**Task**
Which of the lines below include the word "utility"? Pull each one out.

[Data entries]
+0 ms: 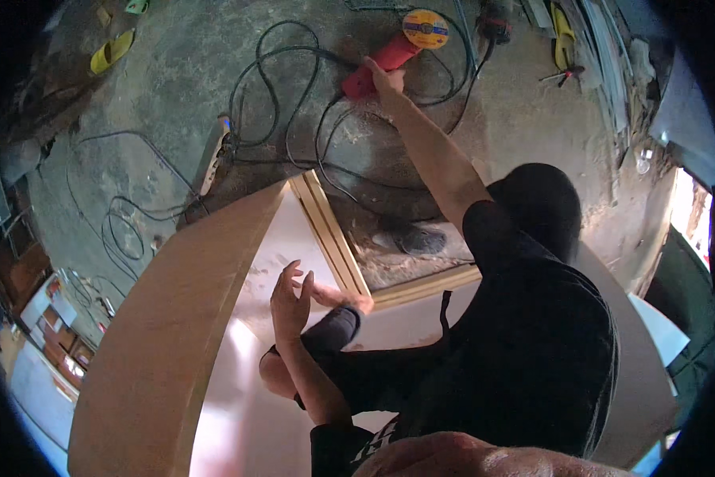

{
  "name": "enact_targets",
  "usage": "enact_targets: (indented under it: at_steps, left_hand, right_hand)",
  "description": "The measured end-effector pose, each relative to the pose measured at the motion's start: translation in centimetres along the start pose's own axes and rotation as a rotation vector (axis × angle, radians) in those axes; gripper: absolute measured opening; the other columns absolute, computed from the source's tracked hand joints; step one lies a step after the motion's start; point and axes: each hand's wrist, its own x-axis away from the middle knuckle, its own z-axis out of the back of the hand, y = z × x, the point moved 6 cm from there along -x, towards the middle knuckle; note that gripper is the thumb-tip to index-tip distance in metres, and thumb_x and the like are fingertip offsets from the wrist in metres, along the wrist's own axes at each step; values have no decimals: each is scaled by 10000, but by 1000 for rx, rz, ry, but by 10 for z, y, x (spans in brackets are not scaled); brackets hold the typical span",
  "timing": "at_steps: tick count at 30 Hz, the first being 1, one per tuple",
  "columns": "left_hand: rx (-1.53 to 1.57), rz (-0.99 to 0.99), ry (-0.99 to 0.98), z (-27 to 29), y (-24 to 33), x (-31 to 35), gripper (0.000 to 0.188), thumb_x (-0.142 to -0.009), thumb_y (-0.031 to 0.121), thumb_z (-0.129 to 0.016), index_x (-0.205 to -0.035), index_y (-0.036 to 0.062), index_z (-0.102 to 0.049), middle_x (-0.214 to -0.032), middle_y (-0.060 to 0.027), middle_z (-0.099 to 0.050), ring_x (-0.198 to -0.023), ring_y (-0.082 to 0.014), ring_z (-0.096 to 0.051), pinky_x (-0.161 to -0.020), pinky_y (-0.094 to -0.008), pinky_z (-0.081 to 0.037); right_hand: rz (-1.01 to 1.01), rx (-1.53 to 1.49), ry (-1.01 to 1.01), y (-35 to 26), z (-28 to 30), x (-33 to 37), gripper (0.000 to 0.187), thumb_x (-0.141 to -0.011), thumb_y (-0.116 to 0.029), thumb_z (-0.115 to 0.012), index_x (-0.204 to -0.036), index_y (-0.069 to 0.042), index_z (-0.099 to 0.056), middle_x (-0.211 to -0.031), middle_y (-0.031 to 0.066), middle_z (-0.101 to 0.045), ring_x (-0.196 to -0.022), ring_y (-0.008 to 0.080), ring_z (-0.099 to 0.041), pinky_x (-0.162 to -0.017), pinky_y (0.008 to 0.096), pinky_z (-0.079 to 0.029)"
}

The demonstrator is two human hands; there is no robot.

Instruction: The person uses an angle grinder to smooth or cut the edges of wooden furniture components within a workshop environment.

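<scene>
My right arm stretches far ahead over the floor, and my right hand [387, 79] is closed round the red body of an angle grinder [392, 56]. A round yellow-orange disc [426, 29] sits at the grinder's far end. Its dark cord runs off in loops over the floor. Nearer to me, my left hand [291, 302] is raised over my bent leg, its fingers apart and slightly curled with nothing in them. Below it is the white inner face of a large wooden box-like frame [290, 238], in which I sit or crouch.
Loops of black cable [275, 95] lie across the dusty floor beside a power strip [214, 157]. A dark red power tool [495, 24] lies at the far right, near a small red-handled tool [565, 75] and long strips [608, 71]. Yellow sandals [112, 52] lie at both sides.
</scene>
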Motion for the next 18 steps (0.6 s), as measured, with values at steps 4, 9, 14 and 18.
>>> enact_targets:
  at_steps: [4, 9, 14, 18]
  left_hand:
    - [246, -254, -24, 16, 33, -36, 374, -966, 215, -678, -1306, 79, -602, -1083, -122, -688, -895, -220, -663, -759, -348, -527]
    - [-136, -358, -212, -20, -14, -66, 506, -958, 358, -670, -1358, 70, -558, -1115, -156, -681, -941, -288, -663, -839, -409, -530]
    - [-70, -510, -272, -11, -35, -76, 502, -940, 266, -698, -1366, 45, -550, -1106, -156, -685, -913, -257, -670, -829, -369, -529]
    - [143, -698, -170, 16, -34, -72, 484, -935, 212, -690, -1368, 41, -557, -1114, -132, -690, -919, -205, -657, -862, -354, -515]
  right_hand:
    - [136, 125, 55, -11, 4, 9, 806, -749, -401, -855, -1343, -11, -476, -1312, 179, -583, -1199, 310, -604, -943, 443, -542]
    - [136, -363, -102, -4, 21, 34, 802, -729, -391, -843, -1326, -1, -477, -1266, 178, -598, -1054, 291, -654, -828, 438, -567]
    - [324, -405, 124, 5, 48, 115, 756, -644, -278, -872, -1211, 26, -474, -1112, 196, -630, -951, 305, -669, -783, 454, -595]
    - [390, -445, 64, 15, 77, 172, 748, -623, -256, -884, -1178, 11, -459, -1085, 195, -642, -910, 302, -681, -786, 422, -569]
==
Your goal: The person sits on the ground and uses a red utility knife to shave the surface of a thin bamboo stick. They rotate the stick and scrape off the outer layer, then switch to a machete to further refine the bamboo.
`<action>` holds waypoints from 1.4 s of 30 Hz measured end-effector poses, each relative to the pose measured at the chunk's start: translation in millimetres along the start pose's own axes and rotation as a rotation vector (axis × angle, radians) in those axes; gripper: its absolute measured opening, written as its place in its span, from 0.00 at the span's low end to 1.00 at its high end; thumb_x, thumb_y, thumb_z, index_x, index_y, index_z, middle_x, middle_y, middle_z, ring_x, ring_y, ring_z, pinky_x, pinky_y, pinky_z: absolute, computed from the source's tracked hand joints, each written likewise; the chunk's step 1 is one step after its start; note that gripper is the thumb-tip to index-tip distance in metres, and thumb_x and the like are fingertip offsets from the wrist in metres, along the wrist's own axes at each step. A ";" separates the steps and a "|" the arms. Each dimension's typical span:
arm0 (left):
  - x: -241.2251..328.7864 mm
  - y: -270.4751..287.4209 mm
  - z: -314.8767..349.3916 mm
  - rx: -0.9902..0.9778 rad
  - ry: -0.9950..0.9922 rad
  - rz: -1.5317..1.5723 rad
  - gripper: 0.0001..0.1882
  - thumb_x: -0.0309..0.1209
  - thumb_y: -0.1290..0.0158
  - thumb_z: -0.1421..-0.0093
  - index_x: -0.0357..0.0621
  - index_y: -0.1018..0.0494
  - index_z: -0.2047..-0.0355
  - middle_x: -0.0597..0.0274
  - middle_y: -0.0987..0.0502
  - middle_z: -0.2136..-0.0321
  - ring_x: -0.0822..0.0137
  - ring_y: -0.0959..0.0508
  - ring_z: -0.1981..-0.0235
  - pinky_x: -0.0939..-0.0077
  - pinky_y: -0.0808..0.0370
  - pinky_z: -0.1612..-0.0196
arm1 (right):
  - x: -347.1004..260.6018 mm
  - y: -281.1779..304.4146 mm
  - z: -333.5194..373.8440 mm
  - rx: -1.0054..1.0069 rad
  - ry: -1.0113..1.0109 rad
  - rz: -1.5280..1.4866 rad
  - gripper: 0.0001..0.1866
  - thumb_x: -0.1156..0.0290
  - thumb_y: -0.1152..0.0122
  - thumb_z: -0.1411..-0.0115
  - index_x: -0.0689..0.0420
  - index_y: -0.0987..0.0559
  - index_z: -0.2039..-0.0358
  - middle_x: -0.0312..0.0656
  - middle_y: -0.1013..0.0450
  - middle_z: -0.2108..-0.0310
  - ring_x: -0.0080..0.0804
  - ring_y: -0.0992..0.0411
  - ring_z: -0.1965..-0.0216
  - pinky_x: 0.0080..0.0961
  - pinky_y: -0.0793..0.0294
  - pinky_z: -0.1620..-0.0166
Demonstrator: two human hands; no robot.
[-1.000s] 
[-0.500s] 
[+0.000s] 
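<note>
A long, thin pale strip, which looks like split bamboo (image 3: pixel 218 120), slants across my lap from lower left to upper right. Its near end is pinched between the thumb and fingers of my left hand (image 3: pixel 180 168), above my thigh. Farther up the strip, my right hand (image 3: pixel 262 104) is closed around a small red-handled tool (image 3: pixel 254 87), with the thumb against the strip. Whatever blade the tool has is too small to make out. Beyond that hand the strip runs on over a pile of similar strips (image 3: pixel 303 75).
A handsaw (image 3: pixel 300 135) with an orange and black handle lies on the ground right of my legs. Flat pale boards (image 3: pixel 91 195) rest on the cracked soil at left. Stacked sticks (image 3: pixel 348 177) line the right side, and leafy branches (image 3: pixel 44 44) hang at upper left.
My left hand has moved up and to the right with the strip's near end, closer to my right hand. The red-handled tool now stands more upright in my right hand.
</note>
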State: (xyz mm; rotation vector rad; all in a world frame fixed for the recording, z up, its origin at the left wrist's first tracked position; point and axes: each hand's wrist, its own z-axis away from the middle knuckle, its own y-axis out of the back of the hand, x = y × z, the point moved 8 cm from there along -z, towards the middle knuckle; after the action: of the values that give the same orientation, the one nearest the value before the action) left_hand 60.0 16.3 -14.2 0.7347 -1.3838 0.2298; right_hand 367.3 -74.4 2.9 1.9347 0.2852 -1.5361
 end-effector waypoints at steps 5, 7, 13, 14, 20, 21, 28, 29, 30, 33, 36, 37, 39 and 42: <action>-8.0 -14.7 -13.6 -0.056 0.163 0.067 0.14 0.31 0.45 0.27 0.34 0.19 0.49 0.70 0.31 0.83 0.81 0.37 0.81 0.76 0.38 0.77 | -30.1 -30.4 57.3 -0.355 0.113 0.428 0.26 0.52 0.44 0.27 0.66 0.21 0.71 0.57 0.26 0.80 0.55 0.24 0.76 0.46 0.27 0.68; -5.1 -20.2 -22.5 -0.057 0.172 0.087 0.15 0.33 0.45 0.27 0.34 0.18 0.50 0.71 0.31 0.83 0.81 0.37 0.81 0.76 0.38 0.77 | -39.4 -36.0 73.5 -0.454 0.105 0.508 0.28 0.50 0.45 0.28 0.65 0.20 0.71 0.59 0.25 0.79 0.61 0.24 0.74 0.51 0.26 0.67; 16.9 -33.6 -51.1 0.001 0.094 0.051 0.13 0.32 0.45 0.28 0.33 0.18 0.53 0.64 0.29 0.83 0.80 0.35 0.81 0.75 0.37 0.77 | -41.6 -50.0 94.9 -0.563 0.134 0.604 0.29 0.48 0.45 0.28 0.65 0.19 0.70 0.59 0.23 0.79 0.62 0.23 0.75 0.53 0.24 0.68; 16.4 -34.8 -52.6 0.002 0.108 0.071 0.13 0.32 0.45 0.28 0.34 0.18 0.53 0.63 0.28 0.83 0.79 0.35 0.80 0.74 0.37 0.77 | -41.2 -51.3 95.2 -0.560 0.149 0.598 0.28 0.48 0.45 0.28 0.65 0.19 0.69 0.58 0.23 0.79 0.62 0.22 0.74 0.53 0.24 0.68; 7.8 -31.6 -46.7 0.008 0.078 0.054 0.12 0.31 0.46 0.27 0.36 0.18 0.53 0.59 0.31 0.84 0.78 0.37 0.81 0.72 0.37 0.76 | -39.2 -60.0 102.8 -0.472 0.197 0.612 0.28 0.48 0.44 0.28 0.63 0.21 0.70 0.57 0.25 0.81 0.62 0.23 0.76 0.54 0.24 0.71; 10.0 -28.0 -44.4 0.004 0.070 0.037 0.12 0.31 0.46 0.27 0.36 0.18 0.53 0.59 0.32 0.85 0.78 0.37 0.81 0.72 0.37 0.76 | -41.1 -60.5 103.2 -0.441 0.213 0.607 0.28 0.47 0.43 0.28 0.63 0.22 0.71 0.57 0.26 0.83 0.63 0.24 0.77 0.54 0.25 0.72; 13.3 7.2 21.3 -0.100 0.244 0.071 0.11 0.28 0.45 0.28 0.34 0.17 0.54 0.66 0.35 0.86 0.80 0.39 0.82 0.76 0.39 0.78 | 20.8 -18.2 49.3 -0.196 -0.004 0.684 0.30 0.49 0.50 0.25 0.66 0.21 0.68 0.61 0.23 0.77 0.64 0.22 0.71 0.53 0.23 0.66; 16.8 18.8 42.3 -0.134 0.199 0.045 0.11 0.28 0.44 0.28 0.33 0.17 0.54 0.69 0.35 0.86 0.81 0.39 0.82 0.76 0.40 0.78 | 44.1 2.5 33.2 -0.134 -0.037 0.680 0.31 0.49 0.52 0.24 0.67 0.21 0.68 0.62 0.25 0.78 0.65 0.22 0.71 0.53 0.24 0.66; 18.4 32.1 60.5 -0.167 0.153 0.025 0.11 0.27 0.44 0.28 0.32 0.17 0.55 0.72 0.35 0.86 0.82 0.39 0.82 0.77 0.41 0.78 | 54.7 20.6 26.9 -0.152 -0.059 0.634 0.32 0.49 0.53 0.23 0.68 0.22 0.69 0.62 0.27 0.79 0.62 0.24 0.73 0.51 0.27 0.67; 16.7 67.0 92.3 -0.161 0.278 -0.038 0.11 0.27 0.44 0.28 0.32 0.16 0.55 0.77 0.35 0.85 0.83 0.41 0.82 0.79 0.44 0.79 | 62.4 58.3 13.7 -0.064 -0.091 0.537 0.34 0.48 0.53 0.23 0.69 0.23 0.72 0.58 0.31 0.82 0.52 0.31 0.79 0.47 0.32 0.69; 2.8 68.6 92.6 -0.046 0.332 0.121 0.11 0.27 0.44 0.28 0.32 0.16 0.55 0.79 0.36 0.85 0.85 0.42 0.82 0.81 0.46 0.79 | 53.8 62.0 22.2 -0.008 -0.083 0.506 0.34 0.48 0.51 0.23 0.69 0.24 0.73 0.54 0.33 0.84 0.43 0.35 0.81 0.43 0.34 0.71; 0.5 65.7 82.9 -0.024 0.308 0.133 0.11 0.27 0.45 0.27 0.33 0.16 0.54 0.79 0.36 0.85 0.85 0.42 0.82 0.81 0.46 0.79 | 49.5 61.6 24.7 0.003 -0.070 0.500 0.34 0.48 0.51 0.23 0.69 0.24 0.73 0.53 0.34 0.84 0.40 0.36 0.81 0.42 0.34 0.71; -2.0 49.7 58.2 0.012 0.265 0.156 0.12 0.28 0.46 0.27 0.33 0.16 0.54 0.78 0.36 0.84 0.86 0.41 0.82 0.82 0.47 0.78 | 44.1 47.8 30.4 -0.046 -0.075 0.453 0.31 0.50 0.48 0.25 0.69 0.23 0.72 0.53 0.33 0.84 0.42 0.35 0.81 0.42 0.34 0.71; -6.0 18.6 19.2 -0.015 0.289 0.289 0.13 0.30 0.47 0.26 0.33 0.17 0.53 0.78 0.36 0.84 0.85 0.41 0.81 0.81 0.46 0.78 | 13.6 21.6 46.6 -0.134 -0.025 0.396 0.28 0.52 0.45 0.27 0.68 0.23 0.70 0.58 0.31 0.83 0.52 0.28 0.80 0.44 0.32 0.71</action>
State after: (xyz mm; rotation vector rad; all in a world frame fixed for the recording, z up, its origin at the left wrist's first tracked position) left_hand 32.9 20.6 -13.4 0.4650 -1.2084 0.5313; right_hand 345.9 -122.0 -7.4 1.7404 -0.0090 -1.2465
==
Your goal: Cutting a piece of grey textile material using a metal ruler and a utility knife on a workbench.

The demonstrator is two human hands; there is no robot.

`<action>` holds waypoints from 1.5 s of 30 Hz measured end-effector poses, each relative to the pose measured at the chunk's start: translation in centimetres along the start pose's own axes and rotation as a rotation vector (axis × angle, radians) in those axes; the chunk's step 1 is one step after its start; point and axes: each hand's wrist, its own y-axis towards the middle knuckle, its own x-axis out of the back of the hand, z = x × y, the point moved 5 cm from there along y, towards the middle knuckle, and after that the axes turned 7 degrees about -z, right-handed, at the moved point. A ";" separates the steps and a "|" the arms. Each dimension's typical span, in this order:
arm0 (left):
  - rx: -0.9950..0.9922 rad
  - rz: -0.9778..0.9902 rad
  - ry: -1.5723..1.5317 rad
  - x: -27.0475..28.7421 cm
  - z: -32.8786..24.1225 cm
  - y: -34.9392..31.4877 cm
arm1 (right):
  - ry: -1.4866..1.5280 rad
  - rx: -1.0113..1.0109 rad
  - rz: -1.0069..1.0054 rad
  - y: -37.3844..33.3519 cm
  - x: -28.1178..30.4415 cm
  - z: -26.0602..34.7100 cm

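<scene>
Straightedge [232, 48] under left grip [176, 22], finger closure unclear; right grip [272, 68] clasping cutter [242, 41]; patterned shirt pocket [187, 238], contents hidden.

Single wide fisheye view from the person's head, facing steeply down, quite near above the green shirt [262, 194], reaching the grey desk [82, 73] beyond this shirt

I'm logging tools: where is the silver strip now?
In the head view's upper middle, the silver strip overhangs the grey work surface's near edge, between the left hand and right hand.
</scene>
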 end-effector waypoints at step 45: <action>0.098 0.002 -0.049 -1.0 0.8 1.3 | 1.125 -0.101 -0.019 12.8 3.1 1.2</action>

**Answer to the problem**
Your goal: The person sits on the ground and uses a red utility knife to shave the surface of a thin bamboo stick. They rotate the stick and scrape off the outer layer, then switch to a machete to further refine the bamboo.
Your goal: Cutting a piece of grey textile material using a metal ruler and a utility knife on a workbench.

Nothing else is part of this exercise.